This page covers our testing strategies.
Software testing is an essential part of the whole product lifecycle. A variety of software testing strategies can point out errors and mistakes. Developers can use tests as a guideline to build a product according to the client’s specification. Moreover the client and the users can expect that a tested solution is reliable and are more likely to be satisfied with the end result. Users want a stable software solution, without bugs and crashes. Testing helps teams to ensure the quality of the product. However, even when using multiple testing techniques, programmers can miss certain bugs and errors, not covered by tests. For this reason it’s very important to listen to the user feedback and fix the raised issues as soon as possible. This way the users receive the software fitted to them. For these reasons we have used multiple testing strategies throughout our project.
To make sure that the data anonymiser produces the correct results, we have used unit tests. We used multiple csv files containing sample data and created the same number of anonymised data sets by hand: replacing the unwanted information with asterixis. We used these files in our unit tests. Each unit tests creates an automatically generated output file using our tool. The output is then compared with the anonymised dataset we created by hand. If the contents of the two files match, the unit test passes. More unit tests can be easily added by using new datasets and anonymising them by hand and saving the handmade results in a file.
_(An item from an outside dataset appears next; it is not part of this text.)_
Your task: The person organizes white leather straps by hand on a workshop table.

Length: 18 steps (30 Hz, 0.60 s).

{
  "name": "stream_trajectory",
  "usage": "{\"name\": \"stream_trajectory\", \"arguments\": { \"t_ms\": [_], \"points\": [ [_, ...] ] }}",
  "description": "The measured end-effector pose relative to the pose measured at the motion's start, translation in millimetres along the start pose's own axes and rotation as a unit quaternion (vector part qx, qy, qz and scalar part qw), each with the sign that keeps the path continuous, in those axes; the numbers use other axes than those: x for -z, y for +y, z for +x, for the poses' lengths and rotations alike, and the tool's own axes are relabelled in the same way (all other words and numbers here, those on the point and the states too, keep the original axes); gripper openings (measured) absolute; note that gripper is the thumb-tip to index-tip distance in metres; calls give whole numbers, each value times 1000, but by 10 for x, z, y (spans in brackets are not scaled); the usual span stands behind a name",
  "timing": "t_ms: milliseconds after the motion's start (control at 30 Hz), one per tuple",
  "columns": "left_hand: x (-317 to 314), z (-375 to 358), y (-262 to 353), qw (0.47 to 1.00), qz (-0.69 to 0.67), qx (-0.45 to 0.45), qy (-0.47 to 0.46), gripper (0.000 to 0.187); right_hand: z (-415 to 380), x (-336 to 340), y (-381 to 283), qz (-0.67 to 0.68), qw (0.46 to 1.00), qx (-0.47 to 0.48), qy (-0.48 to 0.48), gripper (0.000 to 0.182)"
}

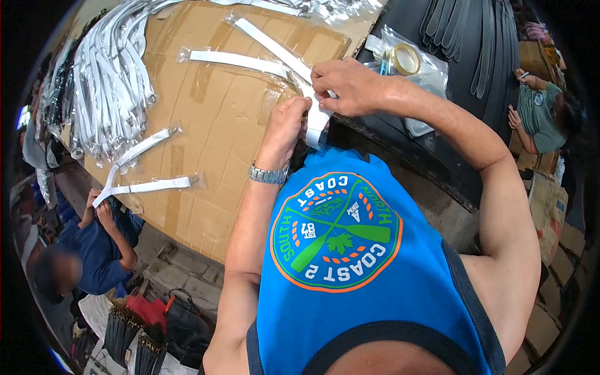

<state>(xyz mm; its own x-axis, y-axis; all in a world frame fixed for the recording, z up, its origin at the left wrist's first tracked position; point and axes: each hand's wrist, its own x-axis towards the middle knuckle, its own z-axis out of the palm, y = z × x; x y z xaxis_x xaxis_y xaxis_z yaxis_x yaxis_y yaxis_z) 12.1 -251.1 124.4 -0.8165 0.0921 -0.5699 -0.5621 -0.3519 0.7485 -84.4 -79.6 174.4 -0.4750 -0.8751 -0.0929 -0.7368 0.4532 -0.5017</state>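
My left hand [289, 122], with a metal watch on its wrist, is closed on the edge of a white Y-shaped strap [317, 115] at the edge of the cardboard-covered table. On the strap's other side, the fingers of my right hand [347, 86] are bent and pinch it near the junction. Clear plastic wraps the strap, and its two long arms lie across the cardboard [219, 112], pointing up and left.
A pile of wrapped white straps [115, 81] covers the upper left. At the lower left a person [100, 250] holds another white Y-shaped strap [147, 147]. On the right are a tape roll [405, 59], plastic bags, black straps [447, 25] and another person [540, 115].
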Motion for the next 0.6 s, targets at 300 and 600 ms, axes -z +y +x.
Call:
{"name": "stream_trajectory", "arguments": {
  "t_ms": [300, 600],
  "points": [
    [-34, -70, 14, 1000, -13, -4, -24, 17, 15, 38, -27, -41, 998, -25, -31, 20],
    [-94, -116, -33, 994, -75, -21, -78, 19, -41, -68, 216, 64, 990, -59, 115, 50]
  ]
}}
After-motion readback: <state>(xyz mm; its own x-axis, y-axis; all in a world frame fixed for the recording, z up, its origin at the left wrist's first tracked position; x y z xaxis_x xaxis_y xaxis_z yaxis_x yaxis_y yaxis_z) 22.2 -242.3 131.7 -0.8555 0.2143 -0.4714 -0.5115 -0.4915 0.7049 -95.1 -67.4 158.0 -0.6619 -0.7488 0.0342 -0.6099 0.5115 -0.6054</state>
We carried out integration testing of the anonymiser and visualiser with the core analytics system. First we deployed all parts of our system on one local machine. We then ran through all parts of the system, making sure that at every point the correct data is being processed.
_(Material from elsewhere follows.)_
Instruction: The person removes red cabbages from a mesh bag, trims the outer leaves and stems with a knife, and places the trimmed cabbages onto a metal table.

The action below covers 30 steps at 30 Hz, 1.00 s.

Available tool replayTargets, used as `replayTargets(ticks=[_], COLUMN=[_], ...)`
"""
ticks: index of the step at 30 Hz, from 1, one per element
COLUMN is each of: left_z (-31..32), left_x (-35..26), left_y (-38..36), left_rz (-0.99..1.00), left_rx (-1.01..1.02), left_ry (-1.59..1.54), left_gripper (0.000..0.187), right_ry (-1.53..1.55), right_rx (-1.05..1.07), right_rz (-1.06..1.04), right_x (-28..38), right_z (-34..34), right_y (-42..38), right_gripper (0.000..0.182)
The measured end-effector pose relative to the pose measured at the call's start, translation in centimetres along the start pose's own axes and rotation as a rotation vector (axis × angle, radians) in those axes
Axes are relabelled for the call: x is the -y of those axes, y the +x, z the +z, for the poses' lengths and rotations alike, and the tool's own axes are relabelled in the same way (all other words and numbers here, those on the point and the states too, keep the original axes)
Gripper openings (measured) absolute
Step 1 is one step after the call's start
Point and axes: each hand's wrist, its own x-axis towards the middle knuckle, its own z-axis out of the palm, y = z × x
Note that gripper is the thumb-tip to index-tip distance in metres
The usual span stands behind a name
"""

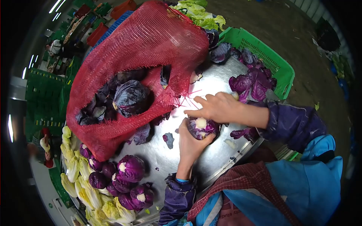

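My left hand (191, 145) wraps around the near left side of a red cabbage (203, 132) on the metal tabletop, its pale cut stem facing up. Just beyond the cabbage is my right hand (218, 108), one finger stretched left and the others curled. What those curled fingers hold, if anything, is hidden. To the left a red mesh sack (139, 45) lies with its mouth open, and a dark whole cabbage (131, 98) with loose outer leaves shows inside. Several trimmed red cabbages (131, 168) are piled at the near left.
A green crate (281, 62) at the right edge stands beside a heap of purple leaves (254, 83). Pale Chinese cabbages (88, 188) line the left edge of the metal table (166, 154). Green lettuce-like leaves (200, 15) lie beyond the sack. Stacked green crates (43, 98) stand farther left.
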Motion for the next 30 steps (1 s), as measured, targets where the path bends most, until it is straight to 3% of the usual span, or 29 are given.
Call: replayTargets(ticks=[3, 5, 6, 7, 11, 12, 15, 19, 21, 22, 25, 30], left_z=[1.7, 2.0, 2.2, 2.4, 2.7, 2.7, 3.1, 3.7, 3.8, 3.9, 4.4, 4.6], left_x=[1.4, 1.7, 1.5, 1.2, 0.9, 0.8, 1.8, 1.8, 1.6, 1.3, 1.2, 0.6], left_y=[-0.9, -1.3, -1.6, -1.9, -1.7, -1.8, -2.5, -2.4, -2.1, -2.2, -2.4, -2.5], left_rz=[0.089, 0.067, 0.078, 0.087, 0.075, 0.072, 0.129, 0.083, 0.105, 0.1, 0.09, 0.102], left_rx=[-0.101, -0.095, -0.105, -0.116, -0.103, -0.104, -0.168, -0.237, -0.242, -0.253, -0.272, -0.288], left_ry=[0.024, -0.034, -0.023, -0.015, 0.053, 0.041, 0.039, 0.039, 0.04, 0.019, 0.016, 0.044], left_gripper=[0.104, 0.106, 0.106, 0.106, 0.109, 0.109, 0.107, 0.104, 0.103, 0.103, 0.103, 0.098], right_ry=[0.055, 0.505, 0.548, 0.44, 0.576, 0.442, 0.423, 0.483, 0.553, 0.55, 0.609, 0.597], right_rx=[0.107, 0.197, 0.083, 0.18, 0.018, -0.101, 0.217, 0.086, -0.032, 0.052, 0.065, 0.019], right_rz=[0.111, 0.182, 0.122, 0.095, 0.287, 0.291, 0.674, 0.664, 0.353, 0.322, 0.488, 0.54], right_x=[-1.6, -1.0, 0.0, 0.5, -0.9, -2.4, -5.0, -0.3, 1.1, 2.2, 3.8, 3.6], right_z=[1.4, 1.8, 1.8, 1.5, 3.5, 4.7, 5.7, 0.6, 0.5, -0.3, -0.8, 0.9], right_y=[2.0, 2.0, 1.4, 0.7, -0.1, -0.5, -2.9, -3.9, -5.4, -5.7, -5.9, -5.6], right_gripper=[0.036, 0.028, 0.031, 0.031, 0.028, 0.028, 0.029, 0.038, 0.041, 0.04, 0.036, 0.033])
We used a sample input csv file and ran it through our data anonymiser. We compared the output with the input to make sure that the anonymiser produced a good result.
Next we uploaded the output file to the core analytics system. We entered the NiFi user interface to make sure that the file was actually uploaded to the core analytics system.
NiFi sends the file to Kafka, so we checked the Kafka logs to make sure that Kafka indeed received that file.
Our visualiser tool receives the data file though Kafka and Elastic stack. To verify that the file is available in the visualiser we opened the web interface of our solution and viewed the raw incoming data. This correct data was present, so we then created graphs to make sure that the visualiser can actually generate graphs based on the incoming raw data and our selected settings.
By following these steps we have verified that all parts of the system are working together as expected to produce the correct result for the user. After making sure that the system is running locally, we deployed the system on Azure and used the same approach to test the whole system in the cloud. Just like on our local machine, the system worked as expected on Azure.
Furthermore, we have written scripts to automate deployment and have tested their functionality.
We tested the main functions of our system by using our tools and doing the tasks which the end users might do with our software. We also checked for accessibility of our solution. One of the requirements was a high visibility mode for visually impaired users as well as a night mode. We also ran our anonymiser on multiple machines and operating systems to ensure that the majority of the end users will be able to use our tools. Last, we ensured that our system produces correct error messages for the user in case exceptions happen. For example when our visualiser has no connection to the core analytics an error message is displayed.
We used system testing and black box testing to verify that the two parts of our system which we have developed were working as required. We replaced the core analytics system with a “black box” to simulate how it works, because developing the core analytics system was not the main goal of our project. We verified that the anonymiser produces a correct result. We then created another file which would come out of the core analytics system and sent it to our visualiser which created graphs as expected.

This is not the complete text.